PROVIDED MATERIAL:

——————————

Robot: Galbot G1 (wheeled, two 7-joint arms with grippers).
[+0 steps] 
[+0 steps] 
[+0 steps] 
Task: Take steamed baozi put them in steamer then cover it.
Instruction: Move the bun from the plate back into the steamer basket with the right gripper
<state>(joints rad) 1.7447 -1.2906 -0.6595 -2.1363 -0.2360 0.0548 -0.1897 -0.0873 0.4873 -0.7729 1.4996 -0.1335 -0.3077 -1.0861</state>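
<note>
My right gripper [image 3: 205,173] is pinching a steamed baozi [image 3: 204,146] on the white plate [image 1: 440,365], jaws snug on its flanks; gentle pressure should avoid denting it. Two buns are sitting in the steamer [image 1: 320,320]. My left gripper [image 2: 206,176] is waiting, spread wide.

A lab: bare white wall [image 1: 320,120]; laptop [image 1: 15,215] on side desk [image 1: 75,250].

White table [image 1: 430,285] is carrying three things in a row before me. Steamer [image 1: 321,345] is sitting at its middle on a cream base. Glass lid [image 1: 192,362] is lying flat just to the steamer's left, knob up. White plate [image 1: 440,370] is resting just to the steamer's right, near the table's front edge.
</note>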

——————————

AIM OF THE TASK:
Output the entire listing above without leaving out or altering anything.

WRITTEN RESPONSE:
Robot: Galbot G1 (wheeled, two 7-joint arms with grippers).
[+0 steps] 
[+0 steps] 
[+0 steps] 
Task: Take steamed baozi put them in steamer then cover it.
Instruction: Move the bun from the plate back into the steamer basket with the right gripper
<state>(joints rad) 1.7447 -1.2906 -0.6595 -2.1363 -0.2360 0.0548 -0.1897 -0.0873 0.4873 -0.7729 1.4996 -0.1335 -0.3077 -1.0861</state>
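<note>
My right gripper [image 3: 205,173] is pinching a steamed baozi [image 3: 204,146] on the white plate [image 1: 440,365], jaws snug on its flanks; gentle pressure should avoid denting it. Two buns are sitting in the steamer [image 1: 320,320]. My left gripper [image 2: 206,176] is waiting, spread wide.

A lab: bare white wall [image 1: 320,120]; laptop [image 1: 15,215] on side desk [image 1: 75,250].

White table [image 1: 430,285] is carrying three things in a row before me. Steamer [image 1: 321,345] is sitting at its middle on a cream base. Glass lid [image 1: 192,362] is lying flat just to the steamer's left, knob up. White plate [image 1: 440,370] is resting just to the steamer's right, near the table's front edge.
</note>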

Nothing else belongs to the answer.